Там сам Бог велел залечь и оглядеться. Что мы и сделали.
Тополь по моей просьбе взялся уточнять карту аномалий при помощи датчика. А я достал бинокль и принялся за визуальную рекогносцировку.
Внизу петляла юркой змеей Бечевка. Я сразу заметил наше дерево — его сильно изуродовала молния или какая-то аномалия типа жарки. Но по крайней мере оно по-прежнему служило превосходным ориентиром!
На правом, высоком берегу, как и раньше, волновалась мертвенная зелень заметно мутировавших кустов боярышника. Дальше простиралась неприветливая пустошь с темной кляксой, которую оставил невесть когда взорвавшийся БТР. Уж сколько лет прошло, а гарь была свежая, как вчерашняя!
А еще дальше… сука!
— Костя, их еще больше, чем мы думали, — сказал я ровным тихим голосом.
Боевики из «Свободы» двигались гуськом, след в след. Их было двенадцать человек.
От Бечевки их отделяло метров четыреста. От нашего холма, стало быть, девятьсот.
Я перебросил бинокль на полгоризонта — то бишь в сторону Елкина Леса. Увы, чуда не произошло, и наши преследователи не провалились сквозь землю, прямо в ад, истошно вопящей оравой. Крадущиеся фигуры в комбинезонах «Ветер» мелькали между стволами деревьев, двигались по тропе, медлили на приметной полянке, определяясь с количеством и качеством аномалий.

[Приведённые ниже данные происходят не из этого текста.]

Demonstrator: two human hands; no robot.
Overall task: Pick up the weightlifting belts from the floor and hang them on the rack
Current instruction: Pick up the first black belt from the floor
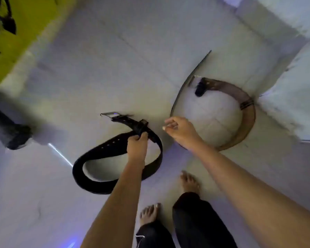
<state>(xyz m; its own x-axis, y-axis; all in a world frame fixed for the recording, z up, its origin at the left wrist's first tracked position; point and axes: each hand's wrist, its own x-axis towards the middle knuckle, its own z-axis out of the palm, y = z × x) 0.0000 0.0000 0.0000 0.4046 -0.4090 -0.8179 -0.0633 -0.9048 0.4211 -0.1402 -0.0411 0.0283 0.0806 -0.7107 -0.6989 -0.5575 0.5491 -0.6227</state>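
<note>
The left hand (137,144) is closed around the black belt (97,179) near its buckle end, the rest of the belt looping down to the near left over the pale floor (97,68). The right hand (179,129) hovers half open and holds nothing, just beside the near-left edge of the brown belt (247,119), which lies curled on the floor to the right. No writing or brand is legible on either belt.
</note>
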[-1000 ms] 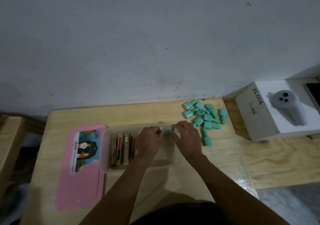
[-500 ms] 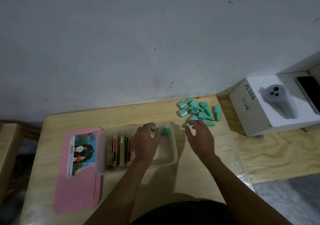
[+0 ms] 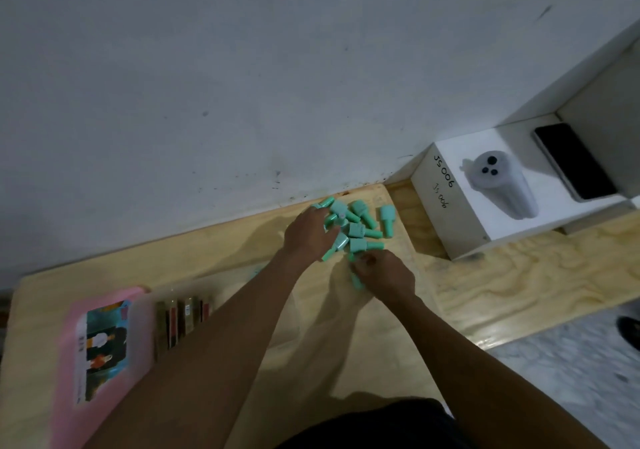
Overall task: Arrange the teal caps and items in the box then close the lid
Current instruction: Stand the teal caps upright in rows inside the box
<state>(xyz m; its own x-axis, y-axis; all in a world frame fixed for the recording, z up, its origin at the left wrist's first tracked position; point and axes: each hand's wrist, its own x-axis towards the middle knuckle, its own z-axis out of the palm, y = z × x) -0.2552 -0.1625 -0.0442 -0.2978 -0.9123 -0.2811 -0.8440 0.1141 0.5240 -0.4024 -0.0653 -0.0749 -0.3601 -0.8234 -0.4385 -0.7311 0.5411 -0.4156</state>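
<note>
Where the pale plywood table (image 3: 221, 240) begins at the left, we see a flat pink plastic lid (image 3: 93, 348) with a printed picture label, lying just beside a clear plastic box (image 3: 159, 296). Inside the box stand slim brown and red items (image 3: 181, 320), packed side by side; our left forearm hides the rest of the box. Further right, our left hand (image 3: 308, 232) rests palm down on a loose pile of smooth teal caps (image 3: 360, 227) near the wall, fingers curled over several, whether gripping we cannot tell. Our right hand (image 3: 384, 275) is closed around one teal cap below the pile. Beyond sits a white cardboard carton (image 3: 446, 213).
</note>
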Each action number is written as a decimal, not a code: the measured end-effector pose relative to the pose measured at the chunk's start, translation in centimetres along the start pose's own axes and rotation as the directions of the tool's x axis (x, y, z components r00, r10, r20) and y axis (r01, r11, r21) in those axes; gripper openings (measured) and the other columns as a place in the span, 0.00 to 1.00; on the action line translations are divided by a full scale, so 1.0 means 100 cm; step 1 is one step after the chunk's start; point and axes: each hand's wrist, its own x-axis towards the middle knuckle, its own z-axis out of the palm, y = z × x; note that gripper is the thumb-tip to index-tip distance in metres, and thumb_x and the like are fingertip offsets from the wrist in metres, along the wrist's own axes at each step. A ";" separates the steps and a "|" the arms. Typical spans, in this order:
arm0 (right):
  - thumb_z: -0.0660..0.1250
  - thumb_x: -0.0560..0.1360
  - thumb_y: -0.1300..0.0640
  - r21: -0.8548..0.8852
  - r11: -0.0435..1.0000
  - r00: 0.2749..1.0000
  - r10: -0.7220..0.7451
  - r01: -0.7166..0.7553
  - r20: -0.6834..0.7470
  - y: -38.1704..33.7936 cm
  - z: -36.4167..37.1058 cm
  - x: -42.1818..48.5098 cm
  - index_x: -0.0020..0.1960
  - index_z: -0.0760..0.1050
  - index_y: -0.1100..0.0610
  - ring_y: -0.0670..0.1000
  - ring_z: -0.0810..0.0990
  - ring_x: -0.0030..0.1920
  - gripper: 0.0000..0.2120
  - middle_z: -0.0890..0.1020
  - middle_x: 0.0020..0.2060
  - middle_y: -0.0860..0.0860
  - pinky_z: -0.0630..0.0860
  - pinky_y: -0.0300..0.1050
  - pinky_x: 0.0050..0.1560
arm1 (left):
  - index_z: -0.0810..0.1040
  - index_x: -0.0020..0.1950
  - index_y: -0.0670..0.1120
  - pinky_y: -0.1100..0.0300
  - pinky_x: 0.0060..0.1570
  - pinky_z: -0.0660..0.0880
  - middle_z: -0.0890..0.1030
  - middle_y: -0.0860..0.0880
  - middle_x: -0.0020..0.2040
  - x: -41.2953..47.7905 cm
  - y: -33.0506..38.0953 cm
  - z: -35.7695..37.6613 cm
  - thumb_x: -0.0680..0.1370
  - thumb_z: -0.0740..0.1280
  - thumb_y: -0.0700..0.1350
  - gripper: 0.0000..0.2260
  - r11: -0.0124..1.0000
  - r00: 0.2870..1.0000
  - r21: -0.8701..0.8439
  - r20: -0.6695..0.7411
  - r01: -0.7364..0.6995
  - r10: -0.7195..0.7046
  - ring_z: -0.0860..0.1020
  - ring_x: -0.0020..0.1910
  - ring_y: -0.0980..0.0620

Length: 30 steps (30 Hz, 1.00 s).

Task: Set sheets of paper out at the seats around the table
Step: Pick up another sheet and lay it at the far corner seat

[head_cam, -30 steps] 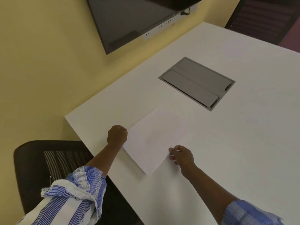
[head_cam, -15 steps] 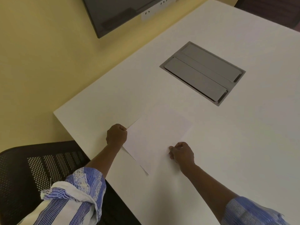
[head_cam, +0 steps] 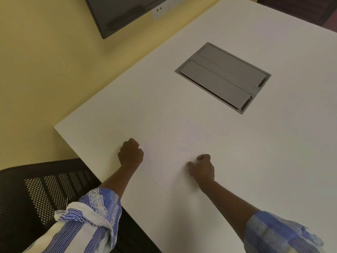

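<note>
One white sheet of paper (head_cam: 166, 157) lies flat near the corner of the white table (head_cam: 264, 161), hard to tell from the tabletop; its near corner shows as a thin line. My left hand (head_cam: 130, 155) is a closed fist gripping the sheet's left edge. My right hand (head_cam: 201, 168) pinches the right edge between thumb and fingers. Both hands rest low on the table, in front of the black mesh chair (head_cam: 36, 194).
A grey hinged cable box lid (head_cam: 222, 77) is set into the table beyond the sheet. A dark wall screen (head_cam: 116, 11) and a white socket (head_cam: 160, 10) are on the yellow wall. The table corner (head_cam: 55, 127) lies to the left.
The sheet has come down flat onto the table and slid a little toward the chair side. Both hands keep their grip on its edges. My view has tilted down and closer.
</note>
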 end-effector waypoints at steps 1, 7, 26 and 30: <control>0.68 0.71 0.52 -0.006 1.000 1.000 -0.001 0.001 -0.001 0.000 0.000 0.000 0.54 0.65 0.49 0.54 0.83 0.43 0.16 0.85 0.41 0.52 0.76 0.48 0.42 | 0.76 0.57 0.45 0.50 0.51 0.75 0.78 0.43 0.56 -0.001 0.000 0.002 0.77 0.67 0.44 0.09 0.999 1.000 0.043 -0.005 -0.017 0.017 0.79 0.53 0.43; 0.67 0.74 0.56 -0.026 1.000 1.000 -0.016 0.016 -0.016 -0.006 0.000 -0.003 0.57 0.65 0.54 0.56 0.80 0.45 0.15 0.79 0.40 0.50 0.75 0.47 0.45 | 0.74 0.59 0.46 0.51 0.51 0.73 0.76 0.43 0.57 -0.006 -0.003 0.005 0.77 0.68 0.47 0.12 0.987 0.996 0.149 -0.062 -0.060 0.069 0.77 0.55 0.43; 0.66 0.78 0.44 -0.182 0.957 0.939 -0.266 0.228 -0.218 0.019 -0.087 -0.073 0.62 0.68 0.52 0.52 0.75 0.43 0.19 0.80 0.41 0.48 0.68 0.45 0.45 | 0.78 0.56 0.44 0.47 0.49 0.71 0.77 0.44 0.51 -0.117 0.100 -0.021 0.74 0.69 0.53 0.16 0.838 0.808 0.122 -0.223 -0.532 0.546 0.75 0.51 0.42; 0.66 0.77 0.44 -0.205 0.936 0.885 -0.339 0.285 -0.319 0.040 -0.132 -0.107 0.62 0.68 0.51 0.51 0.77 0.42 0.18 0.83 0.42 0.49 0.68 0.45 0.43 | 0.77 0.57 0.44 0.46 0.52 0.72 0.77 0.44 0.52 -0.171 0.127 -0.027 0.75 0.68 0.54 0.16 0.766 0.734 0.114 -0.228 -0.632 0.640 0.75 0.52 0.42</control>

— На том берегу Бечевки их двенадцать, — отрапортовал я. — В лесу — никак не меньше десяти. И это только те, кто попался на глаза.
— Начинаю нами гордиться, — сказал Тополь. — Столько народу на наши потертые задницы!
— А может, и на Ильзину. В смысле — задницу, — сказал я, продолжая настаивать на своей «лихтенштейнской» версии с неугодной наследницей трона.
— Что делать будем? — Тополь посмотрел на меня своими глазами грустного сенбернара.
— Я тебе сейчас скажу, что мы будем делать, — пробормотал я, с интересом изучая индикатор заряда гауссовки. Как и следовало ожидать, он показывал сто процентов. — Дело в том, брат, — я поднял гауссовку, приладил ее к плечу и прицелился в ведущего «свободовцев» на пустоши за рекой, — что эти бандерлоги выйдут к реке быстрее, чем мы спустимся к нашей лодке. А чтобы этого не произошло, кто-то из нас должен остаться здесь. Например, я.